Search engines essentially act as filters for the wealth of information available on the internet. They allow users to quickly and easily find information that is of genuine interest or value, without the need to wade through numerous irrelevant web pages.

There is a lot of filtering to do - a few years ago the number of pages in Google's index exceeded the number of people on the planet, reaching a staggering figure of more than 8 billion. With that much content out there, the internet would be essentially unworkable without search engines, and internet users would drown in a sea of irrelevant information and shrill marketing messages.

Context

Data, both structured and unstructured, is constantly increasing. Companies that are able to make the most use of their data will have a competitive edge. Finding the appropriate content in a timely manner has an effect on productivity and results in many businesses. Is your search strategy reliable enough to support knowledge discovery and provide a positive user experience?

By having an effective search implementation, enterprises can improve the productivity of their staff, customers, and partners. It also makes it easier to collaborate and take advantage of market opportunities. This exercise will help in understanding a process to setup the search infrastructure which will enable your team to concentrate more on their strategic objectives. Furthermore, a high-performing search application can result in a significant return on investment.

You will be working on a situation that replicates a company with significant amounts of data (pdf files) who are having difficulty finding the most pertinent documents.

Architecture

Build your Google

What are you expected to do?

Steps for implementation

A. Create an AWS Opensearch domain

B. Download the deployment package files for the 4 Lambda functions provided along with this document on Olympus.

C. Deploy these packages on CodePipeline using the SAM and buildspec files provided in the zipped package files after configuring the Lambda functions.

D. Set up triggers for each of the Lambda functions created in the previous step

E. Set up an API Gateway to access the Opensearch domain via the Lambda function ‘search-gateway’

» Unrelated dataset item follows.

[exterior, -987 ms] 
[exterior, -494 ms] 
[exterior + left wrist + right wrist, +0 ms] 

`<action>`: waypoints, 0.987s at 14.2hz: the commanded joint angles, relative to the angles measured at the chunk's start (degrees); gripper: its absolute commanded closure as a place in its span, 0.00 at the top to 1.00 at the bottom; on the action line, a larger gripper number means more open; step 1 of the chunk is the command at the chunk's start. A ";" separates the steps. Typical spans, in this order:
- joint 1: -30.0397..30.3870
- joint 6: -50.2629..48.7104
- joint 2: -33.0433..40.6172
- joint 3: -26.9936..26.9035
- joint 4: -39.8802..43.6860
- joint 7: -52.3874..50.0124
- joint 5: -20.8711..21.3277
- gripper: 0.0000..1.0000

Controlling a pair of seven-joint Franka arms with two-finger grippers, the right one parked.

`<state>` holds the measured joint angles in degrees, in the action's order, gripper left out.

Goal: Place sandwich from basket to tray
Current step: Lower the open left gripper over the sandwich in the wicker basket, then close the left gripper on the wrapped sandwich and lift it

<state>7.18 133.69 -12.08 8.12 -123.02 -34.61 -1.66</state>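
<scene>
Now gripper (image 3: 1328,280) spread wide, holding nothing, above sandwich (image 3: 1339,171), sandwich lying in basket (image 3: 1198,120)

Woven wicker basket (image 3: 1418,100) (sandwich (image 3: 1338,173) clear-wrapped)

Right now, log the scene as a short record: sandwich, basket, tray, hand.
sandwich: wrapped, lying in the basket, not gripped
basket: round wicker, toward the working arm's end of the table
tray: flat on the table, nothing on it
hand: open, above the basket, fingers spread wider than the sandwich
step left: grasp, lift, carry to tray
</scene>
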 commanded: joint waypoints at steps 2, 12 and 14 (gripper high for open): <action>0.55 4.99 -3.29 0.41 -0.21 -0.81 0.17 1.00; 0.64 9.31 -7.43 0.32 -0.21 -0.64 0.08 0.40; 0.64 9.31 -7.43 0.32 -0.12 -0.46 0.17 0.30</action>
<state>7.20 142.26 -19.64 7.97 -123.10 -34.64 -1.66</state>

F. Upload the sample PDF file provided into the S3 bucket document store to chain-trigger the Lambda functions

Configuring Opensearch - 1

  1. Create a new Opensearch Domain using the AWS console. TDEMAY: Select Easy Create

  2. Select “VPC access” in the Network Section. TDEMAY: If you use VPC access there are additional steps that you will need to take to be able to access the Opensearch Domain from your localhost and from the Lambda functions. But the support team said it is okay to make this public and no points will be markdown.

  3. In the “Fine-grained access control” section

    a. Ensure Fine-grained access control is turned on. TDEMAY: This is the default

    b. Create a Master User with a username and password of your choice. Take note of the username and password used here.

  4. In the “Access Policy section”, select “Only use fine-grained access control”. TDEMAY: This is the default

Configuring Opensearch - 2

TDEMAY: There are additional steps that you will need to take to be able to access the OpenSearch domain outside of the VPC.

  1. Create an IAM role for AWS Lambda with permissions for Opensearch.

  2. Once the Opensearch domain is created, login to the Opensearch dashboard using the dashboard URL. Enter the master username and password when prompted. TDEMAY: I think you want to pick Global at the "Select your tenant" page

  3. In the dashboard, navigate to Security using the menu on the left. The menu may need to be expanded.

  4. Select Roles on the left side and then select the all_access role

  5. Choose Mapped users and then Manage mapping.

  6. Under Backend roles, add the Amazon Resource Name (ARN) of the Lambda role created in Step 1

  7. Select Map and confirm the user or role shows up under Mapped users.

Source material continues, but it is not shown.